In retrospect, I think I agree that soft-sided shoulder totes and extended-handle, wheeled luggage units of today make more sense than the awkward, heavy, hand-carried boxes and trunks of my day and the fiberglass clamshells of my wife's, which were forever banging into our bodies and making bruises as we rushed through terminals and garages. These shapeless blobs of our contained possessions with which we clothe ourselves and make ourselves presentable to the world as we travel, pack and handle better as workers heave and cram them into cargo hold heaps and scatter them across stainless revolving pickup wheels. They don't hurt as much when we bang into each other with them, and they are more pliable as we hoist them into overhead compartments and cram them under seats. And somehow they feel more "organic" and comfortable overall.

The new luggage, like the new looser-fit, baggy flight clothing we watch Amazing Race contestants like Amber and Rob, Uchenna and Joyce, Meditith and Gretchen (we identify the most with them at our age) rush around in, makes travel more comfortable; We're looking forward to using it and probably getting some more in the near future.

Tuesday, September 13, 2005

Saturday, September 10, 2005

It's the most wonderful time of the year

It's autumn, my favorite season. How would I know, living in South Florida, that fall has arrived? The first few years of living down here since 1976 it was hard to tell, but Florida does have changing seasons, all the way down to the Keys.

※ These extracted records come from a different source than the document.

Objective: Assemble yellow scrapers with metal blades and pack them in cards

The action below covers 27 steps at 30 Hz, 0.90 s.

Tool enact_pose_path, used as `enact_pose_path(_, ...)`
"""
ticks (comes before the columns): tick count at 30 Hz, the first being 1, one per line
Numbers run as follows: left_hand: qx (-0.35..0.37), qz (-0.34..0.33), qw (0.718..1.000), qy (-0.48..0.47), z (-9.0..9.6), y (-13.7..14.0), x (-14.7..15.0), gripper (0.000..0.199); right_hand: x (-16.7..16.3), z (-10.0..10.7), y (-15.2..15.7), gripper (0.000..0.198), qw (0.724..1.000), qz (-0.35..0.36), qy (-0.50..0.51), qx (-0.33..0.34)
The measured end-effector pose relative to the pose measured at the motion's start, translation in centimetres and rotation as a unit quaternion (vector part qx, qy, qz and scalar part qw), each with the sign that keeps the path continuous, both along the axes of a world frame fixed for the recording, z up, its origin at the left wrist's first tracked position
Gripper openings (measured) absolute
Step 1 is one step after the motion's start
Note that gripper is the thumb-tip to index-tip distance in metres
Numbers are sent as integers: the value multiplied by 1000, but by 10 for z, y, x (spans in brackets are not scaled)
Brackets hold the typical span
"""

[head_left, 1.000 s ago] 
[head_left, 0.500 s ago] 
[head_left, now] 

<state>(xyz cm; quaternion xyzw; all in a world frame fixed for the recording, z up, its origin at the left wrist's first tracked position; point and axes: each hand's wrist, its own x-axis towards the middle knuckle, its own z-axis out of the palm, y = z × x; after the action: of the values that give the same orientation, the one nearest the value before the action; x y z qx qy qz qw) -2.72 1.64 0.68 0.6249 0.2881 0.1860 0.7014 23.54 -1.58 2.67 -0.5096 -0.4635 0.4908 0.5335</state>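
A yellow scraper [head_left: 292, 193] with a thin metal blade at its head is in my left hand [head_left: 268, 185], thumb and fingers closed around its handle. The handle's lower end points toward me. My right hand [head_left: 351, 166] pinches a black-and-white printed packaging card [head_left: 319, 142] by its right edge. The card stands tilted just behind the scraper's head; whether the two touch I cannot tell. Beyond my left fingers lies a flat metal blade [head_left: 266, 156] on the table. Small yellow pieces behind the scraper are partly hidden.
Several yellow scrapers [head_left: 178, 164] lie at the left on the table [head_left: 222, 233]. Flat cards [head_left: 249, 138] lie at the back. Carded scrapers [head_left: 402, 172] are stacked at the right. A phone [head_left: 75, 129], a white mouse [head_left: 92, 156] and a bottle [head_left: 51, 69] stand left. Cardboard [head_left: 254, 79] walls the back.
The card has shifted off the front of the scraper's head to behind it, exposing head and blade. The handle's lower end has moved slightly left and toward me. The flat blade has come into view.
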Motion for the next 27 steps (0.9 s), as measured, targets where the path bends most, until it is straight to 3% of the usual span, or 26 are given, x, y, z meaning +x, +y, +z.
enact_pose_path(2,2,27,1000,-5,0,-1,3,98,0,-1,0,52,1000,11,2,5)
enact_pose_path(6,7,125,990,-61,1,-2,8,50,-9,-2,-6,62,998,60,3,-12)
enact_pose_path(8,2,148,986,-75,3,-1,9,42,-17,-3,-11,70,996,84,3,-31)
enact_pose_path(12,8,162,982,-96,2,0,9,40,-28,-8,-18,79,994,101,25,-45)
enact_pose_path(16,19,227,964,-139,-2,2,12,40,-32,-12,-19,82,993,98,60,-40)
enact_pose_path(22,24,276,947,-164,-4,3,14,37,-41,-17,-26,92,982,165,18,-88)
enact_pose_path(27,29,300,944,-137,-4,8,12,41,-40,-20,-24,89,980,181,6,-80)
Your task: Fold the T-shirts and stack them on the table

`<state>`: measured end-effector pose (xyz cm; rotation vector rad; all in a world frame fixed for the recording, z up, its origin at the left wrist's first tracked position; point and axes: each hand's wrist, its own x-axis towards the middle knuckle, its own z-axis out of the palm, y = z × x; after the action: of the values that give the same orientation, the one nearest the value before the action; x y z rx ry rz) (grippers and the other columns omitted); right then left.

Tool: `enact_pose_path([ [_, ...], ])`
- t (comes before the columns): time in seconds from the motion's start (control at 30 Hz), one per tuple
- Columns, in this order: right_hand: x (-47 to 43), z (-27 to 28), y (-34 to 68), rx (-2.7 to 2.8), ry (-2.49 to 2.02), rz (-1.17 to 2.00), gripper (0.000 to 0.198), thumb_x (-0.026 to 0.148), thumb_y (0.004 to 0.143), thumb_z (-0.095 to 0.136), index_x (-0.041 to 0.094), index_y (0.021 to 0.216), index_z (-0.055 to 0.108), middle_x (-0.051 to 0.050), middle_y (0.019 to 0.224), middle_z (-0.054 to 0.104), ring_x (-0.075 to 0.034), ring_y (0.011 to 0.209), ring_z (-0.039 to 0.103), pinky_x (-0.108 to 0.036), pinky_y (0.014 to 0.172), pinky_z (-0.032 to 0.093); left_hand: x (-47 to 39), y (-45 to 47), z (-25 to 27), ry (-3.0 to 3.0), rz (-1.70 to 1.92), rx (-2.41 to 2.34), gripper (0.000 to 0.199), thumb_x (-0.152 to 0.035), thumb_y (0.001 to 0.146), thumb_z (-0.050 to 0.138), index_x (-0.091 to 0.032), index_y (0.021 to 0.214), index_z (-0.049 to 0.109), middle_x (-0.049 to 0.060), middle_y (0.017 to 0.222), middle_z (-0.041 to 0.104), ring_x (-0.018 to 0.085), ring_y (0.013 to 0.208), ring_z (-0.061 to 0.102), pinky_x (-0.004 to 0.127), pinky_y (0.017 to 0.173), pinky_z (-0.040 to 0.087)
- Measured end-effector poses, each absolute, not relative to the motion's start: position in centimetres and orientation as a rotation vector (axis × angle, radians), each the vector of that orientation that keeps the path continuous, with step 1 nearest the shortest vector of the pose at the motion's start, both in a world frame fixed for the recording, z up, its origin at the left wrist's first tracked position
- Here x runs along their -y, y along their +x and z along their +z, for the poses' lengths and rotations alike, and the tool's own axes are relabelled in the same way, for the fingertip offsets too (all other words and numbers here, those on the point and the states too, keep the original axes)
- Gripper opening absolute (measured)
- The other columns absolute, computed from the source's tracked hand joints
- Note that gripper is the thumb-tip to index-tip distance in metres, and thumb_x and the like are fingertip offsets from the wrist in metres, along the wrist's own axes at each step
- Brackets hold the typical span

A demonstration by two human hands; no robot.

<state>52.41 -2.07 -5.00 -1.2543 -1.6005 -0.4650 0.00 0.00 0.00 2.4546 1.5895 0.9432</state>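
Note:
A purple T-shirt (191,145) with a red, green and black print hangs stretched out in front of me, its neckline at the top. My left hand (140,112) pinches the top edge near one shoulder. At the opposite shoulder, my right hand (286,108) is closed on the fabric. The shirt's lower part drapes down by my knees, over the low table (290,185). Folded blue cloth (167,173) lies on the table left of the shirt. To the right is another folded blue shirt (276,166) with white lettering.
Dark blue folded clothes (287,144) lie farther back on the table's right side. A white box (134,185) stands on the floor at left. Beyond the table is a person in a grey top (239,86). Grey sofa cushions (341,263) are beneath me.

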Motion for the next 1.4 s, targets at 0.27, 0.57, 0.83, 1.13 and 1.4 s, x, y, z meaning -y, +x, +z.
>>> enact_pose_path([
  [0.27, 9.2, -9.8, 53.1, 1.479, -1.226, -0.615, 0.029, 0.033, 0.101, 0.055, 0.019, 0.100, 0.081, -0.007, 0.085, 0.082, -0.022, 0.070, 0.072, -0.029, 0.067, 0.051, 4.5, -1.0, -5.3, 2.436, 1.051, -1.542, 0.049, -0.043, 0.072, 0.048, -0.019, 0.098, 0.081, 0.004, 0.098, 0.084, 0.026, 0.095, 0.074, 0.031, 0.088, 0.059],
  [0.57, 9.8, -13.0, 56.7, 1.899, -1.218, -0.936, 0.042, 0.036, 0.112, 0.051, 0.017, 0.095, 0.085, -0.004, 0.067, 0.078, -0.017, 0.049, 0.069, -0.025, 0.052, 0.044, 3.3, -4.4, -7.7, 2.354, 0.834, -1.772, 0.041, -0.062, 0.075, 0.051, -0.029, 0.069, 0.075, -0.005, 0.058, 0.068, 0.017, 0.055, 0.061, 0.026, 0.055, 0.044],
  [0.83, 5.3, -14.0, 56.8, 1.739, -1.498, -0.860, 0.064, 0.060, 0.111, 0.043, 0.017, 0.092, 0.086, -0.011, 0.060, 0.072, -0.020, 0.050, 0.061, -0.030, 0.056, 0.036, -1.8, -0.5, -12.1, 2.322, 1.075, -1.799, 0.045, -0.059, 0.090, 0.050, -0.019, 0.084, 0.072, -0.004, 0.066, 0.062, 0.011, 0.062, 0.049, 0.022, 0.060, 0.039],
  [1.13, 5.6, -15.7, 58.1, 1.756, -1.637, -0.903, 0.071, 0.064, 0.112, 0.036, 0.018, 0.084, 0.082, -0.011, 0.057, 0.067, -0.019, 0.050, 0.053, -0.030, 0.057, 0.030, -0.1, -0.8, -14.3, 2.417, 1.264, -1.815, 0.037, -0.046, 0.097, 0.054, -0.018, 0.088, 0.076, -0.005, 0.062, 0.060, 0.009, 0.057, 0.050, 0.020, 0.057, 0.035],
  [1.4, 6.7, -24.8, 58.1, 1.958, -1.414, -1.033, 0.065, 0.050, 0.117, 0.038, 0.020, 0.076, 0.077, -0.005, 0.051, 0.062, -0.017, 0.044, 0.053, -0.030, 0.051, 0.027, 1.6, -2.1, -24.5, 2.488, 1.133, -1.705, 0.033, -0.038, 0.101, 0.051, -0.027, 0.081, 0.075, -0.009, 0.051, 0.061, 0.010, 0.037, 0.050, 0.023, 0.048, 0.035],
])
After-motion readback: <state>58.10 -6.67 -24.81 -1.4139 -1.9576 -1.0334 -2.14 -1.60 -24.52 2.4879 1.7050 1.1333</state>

The angle of the light is subtly changing, and the sun rises a minute later and sets a minute earlier every day. The summer heat begins to give way to slightly cooler evenings, and the vegetation changes a bit.

But even after thirty years in SoFla I still miss the northern blaze of leaves falling and the crisp, cool northern air. In any event we still celebrate the buildup of holidays through the fall months: the Halloween trick-or-treaters still bang on our door here as in Indiana, the Thanksgiving turkey or ham is still the best meal of the year, the crazy Christmas shopping frenzy is just as spirited in our balmy super malls as it is in the heart of New York City, and we still go out and bang our pots and pans with spoons at midnight on New Year's Eve with the rest of you. It's just a little warmer outside.

Just a little warmer, as in, maybe by then some of us have the windows open instead of running the air conditioner, and open up our doors to our patios. It's too hot and humid to enjoy the patio until about November, but from then till the humidity comes back in May or June is really prime time for playing Trivial Pursuit under the covered porch, lazily swinging back and forth on the swing, or just talking in the dark and watching the stars.

Autumn is the time for doing that. It begins the nine months when our steam room region becomes a veritable paradise, and the snowbirds begin coming by Thanksgiving and don't leave till next Easter. It's where we would be, possibly, if we could get away from a northern residence; but we're already here and comfortable with what we have.